Dive Brief:
- FirstEnergy's proposal to guarantee income for two struggling power plants in Ohio continues to face questions, and now the nation's largest nuclear generator says it believes the deal is unfair to the state's ratepayers and that it can offer a better deal, EnergyWire reports.
- A new round of hearings this month will consider fresh questions behind FirstEnergy's plan to guarantee income at its Davis-Besse Nuclear Power Station in Oak Harbor and the W.H. Sammis coal-fired plant in Stratton. The utility's proposal also includes a portion of the output of Ohio Valley Electric Corporation units in Gallipolis, Ohio, and Madison, Indiana.
- Exelon believes the deal is a bad one for Ohio consumers, and told state regulators in a filing just before the end of the year that it can provide 3,000 MW of carbon-free generation $2 billion cheaper than the eight-year settlement deal FirstEnergy brokered with stakeholders in December.
Dive Insight:
There was a point last year when FirstEnergy's plan to guarantee income to its struggling baseload generation in Ohio seemed close to approval. The company struck a settlement with 15 other parties in the regulatory proceeding, agreed to slash the length of power purchase agreements from 15 to eight years, and included consumer bill credits to lessen the early impacts.
Under the plan, customers would pay about $3.25 more per month in the first year of the power purchase agreements, but the company says they will save more than $560 million over the life of the arrangement, due mostly to expected increases in natural gas prices.
But then regulators called a second round of hearings for later this month after opponents argued the settlement raised new issues. And now the nation's largest nuclear generator – Exelon, which doesn't have any facilities in Ohio – is seeking to move in on the deal as well.
The company filed testimony with the Public Utilities Commission of Ohio (PUCO) on Dec. 30, urging regulators to consider a competitive bidding process for its power needs, arguing that it would result in lower prices and greater choice for Ohio customers.
Such a process would also "wash away the stain of this affiliate backroom deal where FirstEnergy has positioned its regulated utility to benefit its affiliate First Energy Solutions exclusively by coupling the proposed power purchase agreement with settlement 'goodies' provided by the regulated utility," Exelon Director of Regulatory and Government Affairs Lael Campbell said, according to the filing.
According to the Exelon director, the company is intervening so "no one can misunderstand the gravity of the harm that would occur to Ohio customers" under the FirstEnergy settlement. The Illinois-based nuclear generator, he said, could offer a better deal.
"A guaranteed eight year offer from Exelon Generation ... for 100% emissions-free power that we make today will provide well over $2 billion in savings to Ohio families and businesses as compared to the grossly lopsided deal offered by FirstEnergy Ohio," Campbell wrote.

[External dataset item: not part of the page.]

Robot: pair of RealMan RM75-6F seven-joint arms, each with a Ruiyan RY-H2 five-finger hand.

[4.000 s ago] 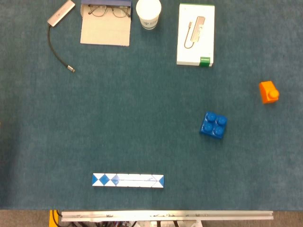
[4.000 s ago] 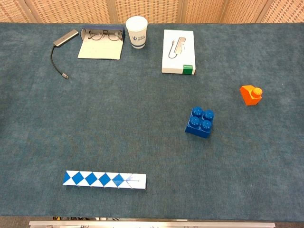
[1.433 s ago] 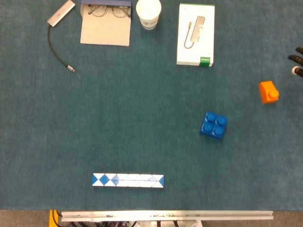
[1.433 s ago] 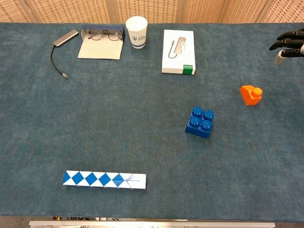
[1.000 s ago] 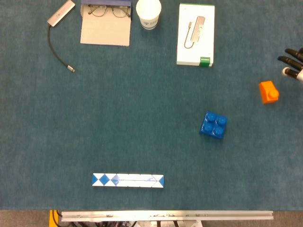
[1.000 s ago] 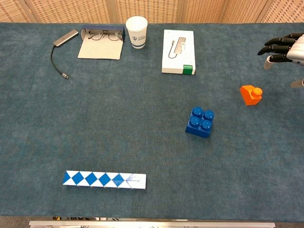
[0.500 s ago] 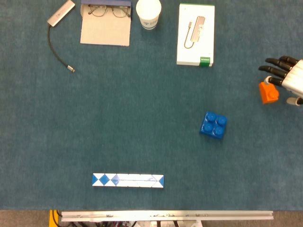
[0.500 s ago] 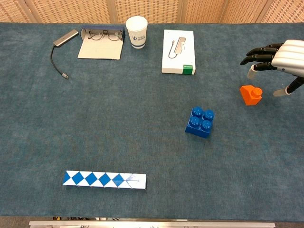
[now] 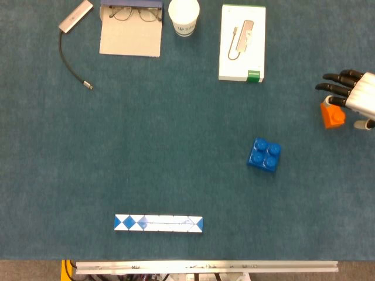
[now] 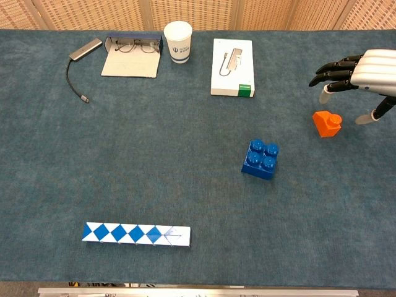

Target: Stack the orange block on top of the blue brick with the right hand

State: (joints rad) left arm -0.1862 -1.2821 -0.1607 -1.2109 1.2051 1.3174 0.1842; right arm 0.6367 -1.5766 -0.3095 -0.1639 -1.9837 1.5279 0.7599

Campbell said the company's concessions, including a commitment to more renewables and grid modernization work, are "nothing more than window dressing designed to hide from the public an
out-of-market contract."
Exelon did not specify where the generation to serve Ohio customers would come from, but said that it would deliver energy from renewable sources and nuclear plants in the PJM region. Like FirstEnergy, a number of Exelon's nuclear plants in PJM are losing money or running on the verge of unprofitability due to the historically low price of natural gas and cheap wind generation. Winning the ability to supply Ohio customers instead of FirstEnergy could be a boon for facilities like the Quad Cities nuclear plant, which the company said it could decide to shut down this year, despite changes to capacity market rules that would deliver enhanced reliability payments to the plant.
The new round of hearings will kick off in a couple of weeks, and Exelon isn't the only company stepping into the fray. Rival Ohio generator Dynegy has indicated it could file a lawsuit challenging the power purchase agreements if regulators approve them.
The case is also being closely watched by American Electric Power, which proposed a similar arrangement for four of its coal-generating facilities. Hearings began this week into that proposal after a settlement was struck with the Sierra Club and other intervenors to increase renewable generation and shut down other coal units in exchange for income guarantees for the plants.
Exelon's offer to supply the 3,000 MW of generation is good for six months, according to EnergyWire.